What feed water quality is required for optimal Pilot system performance?
Municipal tap water with TDS ≤ 500 ppm, chlorine ≤ 3 ppm, and SDI ≤ 5 is recommended. Pre-filtration is mandatory for high-silt or high-iron sources.
Can the Pilot system be validated per GMP/GLP requirements?
Yes. IQ/OQ documentation templates are provided. Full validation support includes installation qualification protocols, operational qualification test scripts, and performance qualification acceptance criteria aligned with ASTM D1193 and ISO 21648.
How often must consumables be replaced under typical lab usage?

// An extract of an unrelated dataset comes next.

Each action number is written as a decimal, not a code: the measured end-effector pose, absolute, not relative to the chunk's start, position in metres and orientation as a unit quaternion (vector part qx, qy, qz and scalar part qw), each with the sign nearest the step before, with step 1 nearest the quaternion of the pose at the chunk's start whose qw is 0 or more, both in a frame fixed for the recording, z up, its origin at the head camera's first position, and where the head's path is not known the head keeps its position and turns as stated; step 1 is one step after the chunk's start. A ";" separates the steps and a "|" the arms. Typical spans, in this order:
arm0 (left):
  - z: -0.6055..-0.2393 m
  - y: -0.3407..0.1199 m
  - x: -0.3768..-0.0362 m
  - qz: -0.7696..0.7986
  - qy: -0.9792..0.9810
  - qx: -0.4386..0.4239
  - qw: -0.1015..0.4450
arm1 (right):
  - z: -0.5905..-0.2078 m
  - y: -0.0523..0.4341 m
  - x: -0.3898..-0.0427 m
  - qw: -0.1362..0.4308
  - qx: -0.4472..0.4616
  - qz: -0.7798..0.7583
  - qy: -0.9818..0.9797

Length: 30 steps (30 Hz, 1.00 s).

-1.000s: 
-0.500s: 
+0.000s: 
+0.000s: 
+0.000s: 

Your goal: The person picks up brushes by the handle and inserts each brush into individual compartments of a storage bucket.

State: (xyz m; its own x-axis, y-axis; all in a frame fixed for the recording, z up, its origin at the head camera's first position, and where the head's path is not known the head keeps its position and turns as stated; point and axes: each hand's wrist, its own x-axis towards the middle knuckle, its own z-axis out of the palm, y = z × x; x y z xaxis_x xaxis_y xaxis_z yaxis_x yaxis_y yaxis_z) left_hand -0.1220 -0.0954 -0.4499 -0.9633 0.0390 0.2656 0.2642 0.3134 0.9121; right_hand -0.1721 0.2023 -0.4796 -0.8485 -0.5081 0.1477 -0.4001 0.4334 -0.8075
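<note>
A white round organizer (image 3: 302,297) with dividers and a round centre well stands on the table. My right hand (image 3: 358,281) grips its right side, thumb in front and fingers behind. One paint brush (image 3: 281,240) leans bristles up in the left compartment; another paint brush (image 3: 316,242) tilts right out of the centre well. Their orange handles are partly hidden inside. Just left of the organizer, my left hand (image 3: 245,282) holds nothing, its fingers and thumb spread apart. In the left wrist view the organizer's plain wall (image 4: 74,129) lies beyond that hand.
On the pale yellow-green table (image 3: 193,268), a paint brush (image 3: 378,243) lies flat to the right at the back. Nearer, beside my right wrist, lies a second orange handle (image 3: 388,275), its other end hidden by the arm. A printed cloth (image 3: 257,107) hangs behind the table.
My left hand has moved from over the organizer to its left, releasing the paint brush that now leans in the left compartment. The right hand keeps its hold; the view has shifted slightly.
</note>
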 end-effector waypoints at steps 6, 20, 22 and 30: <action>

RO membranes: 2–3 years (with automated anti-scaling flush); UP resin cartridges: 6–12 months (dependent on feed water TDS and daily UP volume); UV lamps: 12 months; UF modules: 18–24 months; PES final filters: 3–6 months.
Is remote monitoring supported?
No native Ethernet/Wi-Fi interface is included. Remote status checks require periodic USB data extraction and local review. Optional third-party SCADA integration is available via 4–20 mA analog outputs and Modbus RTU (RS485).
Does the system support integration with building management systems (BMS)?
Yes — dry-contact relay outputs (NO/NC) are provided for low-level alarm, high-level alarm, and system fault states; analog 4–20 mA signals for resistivity and flow rate are configurable.